[Start of Attachment]

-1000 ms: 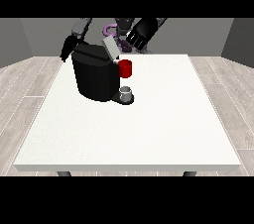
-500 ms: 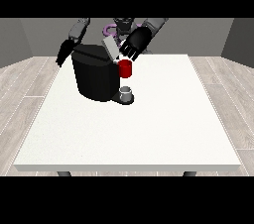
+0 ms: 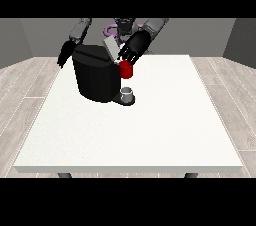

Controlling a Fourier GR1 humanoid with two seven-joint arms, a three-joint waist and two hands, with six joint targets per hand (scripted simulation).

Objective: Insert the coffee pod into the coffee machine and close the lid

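Coffee machine [image 3: 97,77]: black, lid [image 3: 111,49] raised, on white counter [image 3: 150,130]; wood-plank floor [image 3: 30,77], grey walls. Hand at view's right [image 3: 134,50] touching lid, fingers' state cannot tell.

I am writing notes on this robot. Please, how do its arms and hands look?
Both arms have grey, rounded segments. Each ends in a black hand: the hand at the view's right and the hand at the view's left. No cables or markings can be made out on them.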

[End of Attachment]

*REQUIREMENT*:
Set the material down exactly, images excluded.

*TASK RESPONSE*:
-1000 ms: 
-500 ms: 
+0 ms: 

Controlling a Fourier GR1 humanoid with two seven-joint arms, a three-joint waist and two hands, with six joint targets per hand (scripted simulation).

Objective: Insert the coffee pod into the coffee machine and close the lid

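Coffee machine [image 3: 97,77]: black, lid [image 3: 111,49] raised, on white counter [image 3: 150,130]; wood-plank floor [image 3: 30,77], grey walls. Hand at view's right [image 3: 134,50] touching lid, fingers' state cannot tell.

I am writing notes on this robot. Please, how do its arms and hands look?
Both arms have grey, rounded segments. Each ends in a black hand: the hand at the view's right and the hand at the view's left. No cables or markings can be made out on them.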

The exercise has been answered completely.